1. Overview
1.概述
As we know, the parity of a number is determined by the remainder of its division by 2. Even numbers generate a remainder of 0, while odd numbers generate a remainder of 1.
我们知道,一个数字的奇偶性是由它除以2的余数决定的。偶数产生的余数为0,而奇数产生的余数为1。
In this tutorial, we’ll see multiple ways to check whether a number is even or odd in Java.

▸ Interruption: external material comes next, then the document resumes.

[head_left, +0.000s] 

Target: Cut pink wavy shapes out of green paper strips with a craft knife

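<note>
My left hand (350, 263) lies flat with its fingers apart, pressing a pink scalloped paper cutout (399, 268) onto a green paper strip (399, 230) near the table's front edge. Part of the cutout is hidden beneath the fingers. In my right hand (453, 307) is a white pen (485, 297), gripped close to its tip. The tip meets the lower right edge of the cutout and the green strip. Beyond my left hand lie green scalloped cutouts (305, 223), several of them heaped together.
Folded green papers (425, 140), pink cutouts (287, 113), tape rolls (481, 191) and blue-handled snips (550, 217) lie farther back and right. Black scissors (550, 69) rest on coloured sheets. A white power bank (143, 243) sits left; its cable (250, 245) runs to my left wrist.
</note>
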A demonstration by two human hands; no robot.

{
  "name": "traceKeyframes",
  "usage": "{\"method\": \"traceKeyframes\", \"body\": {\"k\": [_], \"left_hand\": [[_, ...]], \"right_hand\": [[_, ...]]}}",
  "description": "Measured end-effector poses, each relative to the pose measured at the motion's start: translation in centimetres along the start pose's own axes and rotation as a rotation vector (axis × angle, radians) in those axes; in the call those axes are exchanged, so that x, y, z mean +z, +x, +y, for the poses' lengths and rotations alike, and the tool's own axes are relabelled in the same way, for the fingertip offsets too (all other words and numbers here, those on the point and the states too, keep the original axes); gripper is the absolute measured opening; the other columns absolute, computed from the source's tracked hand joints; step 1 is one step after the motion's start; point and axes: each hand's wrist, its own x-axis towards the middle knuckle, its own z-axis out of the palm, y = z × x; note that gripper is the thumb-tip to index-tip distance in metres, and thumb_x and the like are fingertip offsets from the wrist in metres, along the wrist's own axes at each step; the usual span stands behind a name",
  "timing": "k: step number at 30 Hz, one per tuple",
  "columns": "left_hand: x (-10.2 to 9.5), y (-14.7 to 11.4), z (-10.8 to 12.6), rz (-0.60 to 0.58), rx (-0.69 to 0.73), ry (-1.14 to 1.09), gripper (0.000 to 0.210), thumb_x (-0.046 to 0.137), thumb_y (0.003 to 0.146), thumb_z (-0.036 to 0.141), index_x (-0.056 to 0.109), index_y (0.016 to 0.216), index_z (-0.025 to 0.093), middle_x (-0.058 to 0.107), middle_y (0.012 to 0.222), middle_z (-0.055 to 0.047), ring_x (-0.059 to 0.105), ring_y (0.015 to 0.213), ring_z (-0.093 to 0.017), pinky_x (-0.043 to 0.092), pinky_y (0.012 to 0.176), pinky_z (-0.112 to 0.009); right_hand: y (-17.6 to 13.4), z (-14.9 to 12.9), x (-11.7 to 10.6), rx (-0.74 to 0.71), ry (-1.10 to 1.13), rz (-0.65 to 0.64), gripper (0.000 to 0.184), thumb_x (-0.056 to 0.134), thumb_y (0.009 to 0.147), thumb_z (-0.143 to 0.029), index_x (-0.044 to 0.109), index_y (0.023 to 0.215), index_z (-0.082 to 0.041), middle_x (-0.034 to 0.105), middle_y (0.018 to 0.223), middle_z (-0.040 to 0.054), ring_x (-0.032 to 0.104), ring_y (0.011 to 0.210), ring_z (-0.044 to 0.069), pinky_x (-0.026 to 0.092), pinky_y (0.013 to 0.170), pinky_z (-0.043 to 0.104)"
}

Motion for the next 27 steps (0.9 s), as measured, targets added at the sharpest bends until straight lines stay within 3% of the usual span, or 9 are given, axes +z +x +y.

在本教程中,我们将看到在Java中检查一个数字是偶数还是奇数的多种方法。
2. Division Approach
2.师的方法
The arithmetic operator which returns the division remainder is the modulus operator %.
返回除法余数的算术运算符是模数运算符%。
The easiest way we can verify if a number is even or odd is by making the mathematical operation of dividing the number by 2 and checking the remainder:
我们验证一个数字是偶数还是奇数的最简单方法是进行数学运算,即用数字除以2并检查余数。
boolean isEven(int x) {
return x % 2 == 0;
}
boolean isOdd(int x) {
return x % 2 != 0;
}Let’s write a couple of tests to confirm the behavior of our methods:
让我们写几个测试来确认我们方法的行为。
assertEquals(true, isEven(2));
assertEquals(true, isOdd(3));3. Bitwise Operations Approach
3.位操作法
There are multiple bitwise operations that we can do on a number to determine if it’s even or odd.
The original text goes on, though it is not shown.